Required action:
At the line that includes "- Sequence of", begin writing out the entries below exactly, and continue through the last line without adding anything.

Records provided:
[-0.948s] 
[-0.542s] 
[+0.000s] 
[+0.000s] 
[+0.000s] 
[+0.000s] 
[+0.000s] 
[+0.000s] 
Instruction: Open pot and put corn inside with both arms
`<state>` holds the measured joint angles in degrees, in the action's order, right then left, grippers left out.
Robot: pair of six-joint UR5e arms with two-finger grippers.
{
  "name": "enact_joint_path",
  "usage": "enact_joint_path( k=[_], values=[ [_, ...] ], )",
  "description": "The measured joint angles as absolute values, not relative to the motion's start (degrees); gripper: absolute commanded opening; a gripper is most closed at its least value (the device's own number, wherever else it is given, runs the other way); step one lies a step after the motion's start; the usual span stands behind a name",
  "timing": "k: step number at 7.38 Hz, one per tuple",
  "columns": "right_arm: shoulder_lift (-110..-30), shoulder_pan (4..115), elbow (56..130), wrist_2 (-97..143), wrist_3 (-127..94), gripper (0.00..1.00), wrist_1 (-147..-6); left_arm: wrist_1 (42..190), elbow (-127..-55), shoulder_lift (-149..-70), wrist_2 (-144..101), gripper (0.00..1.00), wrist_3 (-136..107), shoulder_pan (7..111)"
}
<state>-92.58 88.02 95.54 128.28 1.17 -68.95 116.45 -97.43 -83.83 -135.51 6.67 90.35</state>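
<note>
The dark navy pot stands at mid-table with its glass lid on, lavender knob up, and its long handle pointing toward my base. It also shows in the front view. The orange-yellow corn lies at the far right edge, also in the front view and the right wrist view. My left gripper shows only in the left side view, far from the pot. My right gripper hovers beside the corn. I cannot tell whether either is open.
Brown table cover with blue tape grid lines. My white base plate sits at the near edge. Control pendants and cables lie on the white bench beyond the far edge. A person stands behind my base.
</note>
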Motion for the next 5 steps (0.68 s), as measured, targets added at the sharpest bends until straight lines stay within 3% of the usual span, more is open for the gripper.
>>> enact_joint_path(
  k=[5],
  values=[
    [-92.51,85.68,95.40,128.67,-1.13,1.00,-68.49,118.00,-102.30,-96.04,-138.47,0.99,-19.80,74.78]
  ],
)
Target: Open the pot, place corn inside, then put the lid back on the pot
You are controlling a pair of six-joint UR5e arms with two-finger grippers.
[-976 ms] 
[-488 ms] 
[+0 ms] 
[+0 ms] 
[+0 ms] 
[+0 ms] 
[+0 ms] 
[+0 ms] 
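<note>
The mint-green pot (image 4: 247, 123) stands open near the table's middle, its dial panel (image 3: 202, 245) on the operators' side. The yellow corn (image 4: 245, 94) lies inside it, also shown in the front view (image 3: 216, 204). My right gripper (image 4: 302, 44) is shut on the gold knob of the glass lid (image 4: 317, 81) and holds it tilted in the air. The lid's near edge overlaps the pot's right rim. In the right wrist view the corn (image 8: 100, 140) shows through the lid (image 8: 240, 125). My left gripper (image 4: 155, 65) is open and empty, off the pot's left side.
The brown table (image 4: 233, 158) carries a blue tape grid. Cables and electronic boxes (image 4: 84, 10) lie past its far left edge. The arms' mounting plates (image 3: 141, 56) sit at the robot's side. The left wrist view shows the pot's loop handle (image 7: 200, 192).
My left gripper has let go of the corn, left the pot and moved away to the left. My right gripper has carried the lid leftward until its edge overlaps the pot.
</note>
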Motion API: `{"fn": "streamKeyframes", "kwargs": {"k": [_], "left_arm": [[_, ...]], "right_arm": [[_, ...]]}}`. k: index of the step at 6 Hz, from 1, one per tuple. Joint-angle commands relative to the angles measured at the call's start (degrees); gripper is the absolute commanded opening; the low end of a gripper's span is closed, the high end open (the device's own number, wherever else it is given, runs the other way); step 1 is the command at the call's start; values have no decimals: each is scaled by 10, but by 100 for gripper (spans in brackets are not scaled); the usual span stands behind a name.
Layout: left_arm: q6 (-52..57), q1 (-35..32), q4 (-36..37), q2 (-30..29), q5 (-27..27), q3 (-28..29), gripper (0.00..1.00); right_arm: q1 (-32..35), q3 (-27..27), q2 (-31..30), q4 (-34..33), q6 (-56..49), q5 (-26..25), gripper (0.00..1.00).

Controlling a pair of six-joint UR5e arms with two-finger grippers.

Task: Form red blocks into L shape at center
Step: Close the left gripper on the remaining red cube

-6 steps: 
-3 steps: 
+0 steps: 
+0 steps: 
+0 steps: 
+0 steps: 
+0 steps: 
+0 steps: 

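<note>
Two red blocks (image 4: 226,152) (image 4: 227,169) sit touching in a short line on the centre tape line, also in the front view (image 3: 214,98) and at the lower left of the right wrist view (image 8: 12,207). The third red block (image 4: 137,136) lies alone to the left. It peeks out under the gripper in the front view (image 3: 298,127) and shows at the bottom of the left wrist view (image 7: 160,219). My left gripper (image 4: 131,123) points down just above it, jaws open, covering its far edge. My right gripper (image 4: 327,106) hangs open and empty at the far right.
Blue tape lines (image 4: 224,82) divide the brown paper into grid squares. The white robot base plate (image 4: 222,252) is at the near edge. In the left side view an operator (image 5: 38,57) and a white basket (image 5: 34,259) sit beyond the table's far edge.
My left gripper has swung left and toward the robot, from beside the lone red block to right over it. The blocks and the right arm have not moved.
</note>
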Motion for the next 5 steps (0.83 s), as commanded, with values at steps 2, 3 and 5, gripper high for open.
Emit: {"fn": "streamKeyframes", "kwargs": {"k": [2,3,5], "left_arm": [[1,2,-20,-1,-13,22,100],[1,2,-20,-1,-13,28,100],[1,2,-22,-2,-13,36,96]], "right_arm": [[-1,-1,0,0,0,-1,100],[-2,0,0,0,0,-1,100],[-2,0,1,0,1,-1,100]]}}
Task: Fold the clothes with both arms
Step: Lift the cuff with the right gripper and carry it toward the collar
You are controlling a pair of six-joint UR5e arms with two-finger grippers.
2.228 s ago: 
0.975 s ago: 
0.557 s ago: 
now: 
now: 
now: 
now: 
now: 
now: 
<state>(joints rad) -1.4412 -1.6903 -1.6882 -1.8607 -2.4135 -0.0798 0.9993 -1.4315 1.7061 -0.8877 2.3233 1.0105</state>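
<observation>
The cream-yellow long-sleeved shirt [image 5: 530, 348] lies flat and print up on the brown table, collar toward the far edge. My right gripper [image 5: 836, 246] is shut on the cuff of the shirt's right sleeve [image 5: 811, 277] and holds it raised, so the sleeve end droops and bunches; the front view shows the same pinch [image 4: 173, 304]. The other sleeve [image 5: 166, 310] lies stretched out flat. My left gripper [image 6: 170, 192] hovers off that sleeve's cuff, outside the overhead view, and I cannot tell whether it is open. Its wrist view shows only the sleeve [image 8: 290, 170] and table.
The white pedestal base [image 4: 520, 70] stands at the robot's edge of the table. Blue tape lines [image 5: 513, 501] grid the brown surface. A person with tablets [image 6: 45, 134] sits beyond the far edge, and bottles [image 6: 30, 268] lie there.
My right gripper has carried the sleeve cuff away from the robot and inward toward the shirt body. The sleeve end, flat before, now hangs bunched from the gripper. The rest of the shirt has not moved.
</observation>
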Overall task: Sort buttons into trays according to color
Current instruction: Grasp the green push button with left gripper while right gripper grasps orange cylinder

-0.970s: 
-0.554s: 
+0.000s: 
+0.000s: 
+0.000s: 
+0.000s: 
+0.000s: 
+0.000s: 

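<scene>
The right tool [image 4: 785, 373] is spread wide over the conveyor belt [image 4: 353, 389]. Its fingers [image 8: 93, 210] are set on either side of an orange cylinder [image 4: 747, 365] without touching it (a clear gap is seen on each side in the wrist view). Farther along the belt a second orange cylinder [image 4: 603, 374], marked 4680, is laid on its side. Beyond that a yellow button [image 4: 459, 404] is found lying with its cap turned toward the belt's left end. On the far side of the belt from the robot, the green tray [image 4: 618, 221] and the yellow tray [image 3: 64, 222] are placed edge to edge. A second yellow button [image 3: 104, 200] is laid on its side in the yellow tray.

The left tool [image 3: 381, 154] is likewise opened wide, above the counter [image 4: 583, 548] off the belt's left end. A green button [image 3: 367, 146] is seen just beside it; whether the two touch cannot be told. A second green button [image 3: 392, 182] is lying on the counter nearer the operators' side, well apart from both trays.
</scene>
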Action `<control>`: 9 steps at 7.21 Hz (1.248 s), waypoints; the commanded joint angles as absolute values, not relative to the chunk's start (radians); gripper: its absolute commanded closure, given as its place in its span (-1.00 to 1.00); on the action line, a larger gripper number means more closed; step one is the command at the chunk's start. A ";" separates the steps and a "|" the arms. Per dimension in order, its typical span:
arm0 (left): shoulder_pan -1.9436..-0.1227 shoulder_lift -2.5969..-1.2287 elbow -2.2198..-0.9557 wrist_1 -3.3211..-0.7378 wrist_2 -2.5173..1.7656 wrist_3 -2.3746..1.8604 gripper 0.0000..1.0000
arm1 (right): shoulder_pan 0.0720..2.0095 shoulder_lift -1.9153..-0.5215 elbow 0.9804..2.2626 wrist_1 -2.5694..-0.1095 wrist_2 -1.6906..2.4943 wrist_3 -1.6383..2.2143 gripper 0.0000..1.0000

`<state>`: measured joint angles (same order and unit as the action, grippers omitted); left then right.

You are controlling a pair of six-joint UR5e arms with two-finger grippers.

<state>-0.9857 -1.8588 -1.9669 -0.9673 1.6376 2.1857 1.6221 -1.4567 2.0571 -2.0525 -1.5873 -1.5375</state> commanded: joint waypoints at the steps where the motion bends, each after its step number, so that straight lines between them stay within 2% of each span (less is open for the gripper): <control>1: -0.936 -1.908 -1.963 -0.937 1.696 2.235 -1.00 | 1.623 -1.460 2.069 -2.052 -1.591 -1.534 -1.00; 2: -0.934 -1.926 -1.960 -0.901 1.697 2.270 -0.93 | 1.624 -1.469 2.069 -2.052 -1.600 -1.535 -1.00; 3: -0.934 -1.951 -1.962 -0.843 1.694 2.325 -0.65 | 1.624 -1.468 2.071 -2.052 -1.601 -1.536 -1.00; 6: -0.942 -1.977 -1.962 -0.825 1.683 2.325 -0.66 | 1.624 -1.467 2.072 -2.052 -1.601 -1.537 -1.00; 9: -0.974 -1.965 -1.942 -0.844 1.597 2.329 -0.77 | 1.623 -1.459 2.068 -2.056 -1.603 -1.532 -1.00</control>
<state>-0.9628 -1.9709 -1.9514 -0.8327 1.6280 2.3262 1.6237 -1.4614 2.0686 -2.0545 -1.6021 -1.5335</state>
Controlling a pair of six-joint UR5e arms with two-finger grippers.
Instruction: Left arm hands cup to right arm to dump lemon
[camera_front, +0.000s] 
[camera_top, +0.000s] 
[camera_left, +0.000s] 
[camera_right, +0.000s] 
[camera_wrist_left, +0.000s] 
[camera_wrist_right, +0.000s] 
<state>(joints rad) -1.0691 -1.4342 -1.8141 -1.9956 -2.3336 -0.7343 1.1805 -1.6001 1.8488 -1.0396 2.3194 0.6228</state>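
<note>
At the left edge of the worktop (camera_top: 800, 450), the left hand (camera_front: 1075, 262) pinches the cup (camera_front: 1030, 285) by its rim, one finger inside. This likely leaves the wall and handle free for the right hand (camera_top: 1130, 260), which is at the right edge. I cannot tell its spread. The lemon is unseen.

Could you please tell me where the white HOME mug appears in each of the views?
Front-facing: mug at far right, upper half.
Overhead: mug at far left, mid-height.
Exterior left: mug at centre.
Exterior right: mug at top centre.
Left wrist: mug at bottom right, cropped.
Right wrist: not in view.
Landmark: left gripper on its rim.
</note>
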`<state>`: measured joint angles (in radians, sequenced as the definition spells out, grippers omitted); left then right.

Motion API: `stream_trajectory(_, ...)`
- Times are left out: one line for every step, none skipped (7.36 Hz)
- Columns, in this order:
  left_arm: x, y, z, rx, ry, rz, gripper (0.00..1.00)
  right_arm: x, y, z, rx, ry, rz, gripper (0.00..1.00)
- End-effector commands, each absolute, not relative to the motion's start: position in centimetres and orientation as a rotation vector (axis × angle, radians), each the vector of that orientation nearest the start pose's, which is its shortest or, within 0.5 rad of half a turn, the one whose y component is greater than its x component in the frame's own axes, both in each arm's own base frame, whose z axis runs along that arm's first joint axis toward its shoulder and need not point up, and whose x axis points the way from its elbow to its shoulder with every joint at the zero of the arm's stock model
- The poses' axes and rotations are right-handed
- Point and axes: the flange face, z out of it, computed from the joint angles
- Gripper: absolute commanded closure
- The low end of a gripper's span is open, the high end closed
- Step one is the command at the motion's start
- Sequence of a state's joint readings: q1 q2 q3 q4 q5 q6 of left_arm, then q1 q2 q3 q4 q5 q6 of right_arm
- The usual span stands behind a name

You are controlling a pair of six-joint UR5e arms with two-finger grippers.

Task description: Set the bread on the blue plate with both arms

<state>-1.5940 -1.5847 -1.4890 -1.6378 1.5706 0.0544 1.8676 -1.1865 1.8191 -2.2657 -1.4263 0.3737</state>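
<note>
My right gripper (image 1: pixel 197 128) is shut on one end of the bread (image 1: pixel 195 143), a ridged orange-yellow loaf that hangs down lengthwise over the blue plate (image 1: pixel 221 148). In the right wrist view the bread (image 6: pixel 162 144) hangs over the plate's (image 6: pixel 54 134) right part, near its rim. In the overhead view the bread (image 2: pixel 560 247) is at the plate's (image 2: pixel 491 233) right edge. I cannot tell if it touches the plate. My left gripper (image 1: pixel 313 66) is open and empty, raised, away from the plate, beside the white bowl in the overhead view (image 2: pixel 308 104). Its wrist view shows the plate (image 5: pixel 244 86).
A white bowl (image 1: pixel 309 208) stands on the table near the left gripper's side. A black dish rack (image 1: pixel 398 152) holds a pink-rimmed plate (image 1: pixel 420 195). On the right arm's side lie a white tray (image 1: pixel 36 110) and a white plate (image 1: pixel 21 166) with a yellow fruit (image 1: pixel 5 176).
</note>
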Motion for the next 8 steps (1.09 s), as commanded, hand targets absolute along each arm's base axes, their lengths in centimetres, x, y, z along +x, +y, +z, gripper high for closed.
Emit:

Written answer:
- Sequence of a state's joint readings: q1 q2 q3 q4 q5 q6 of left_arm, then q1 q2 q3 q4 q5 q6 of right_arm
- The usual span stands behind a name

You are controlling a pair of six-joint UR5e arms with two-finger grippers.

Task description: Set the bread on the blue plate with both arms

<state>-1.5940 -1.5847 -1.4890 -1.6378 1.5706 0.0544 1.8676 -1.1865 1.8191 -2.2657 -1.4263 0.3737</state>
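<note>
My right gripper (image 1: pixel 197 128) is shut on one end of the bread (image 1: pixel 195 143), a ridged orange-yellow loaf that hangs down lengthwise over the blue plate (image 1: pixel 221 148). In the right wrist view the bread (image 6: pixel 162 144) hangs over the plate's (image 6: pixel 54 134) right part, near its rim. In the overhead view the bread (image 2: pixel 560 247) is at the plate's (image 2: pixel 491 233) right edge. I cannot tell if it touches the plate. My left gripper (image 1: pixel 313 66) is open and empty, raised, away from the plate, beside the white bowl in the overhead view (image 2: pixel 308 104). Its wrist view shows the plate (image 5: pixel 244 86).
A white bowl (image 1: pixel 309 208) stands on the table near the left gripper's side. A black dish rack (image 1: pixel 398 152) holds a pink-rimmed plate (image 1: pixel 420 195). On the right arm's side lie a white tray (image 1: pixel 36 110) and a white plate (image 1: pixel 21 166) with a yellow fruit (image 1: pixel 5 176).
</note>
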Motion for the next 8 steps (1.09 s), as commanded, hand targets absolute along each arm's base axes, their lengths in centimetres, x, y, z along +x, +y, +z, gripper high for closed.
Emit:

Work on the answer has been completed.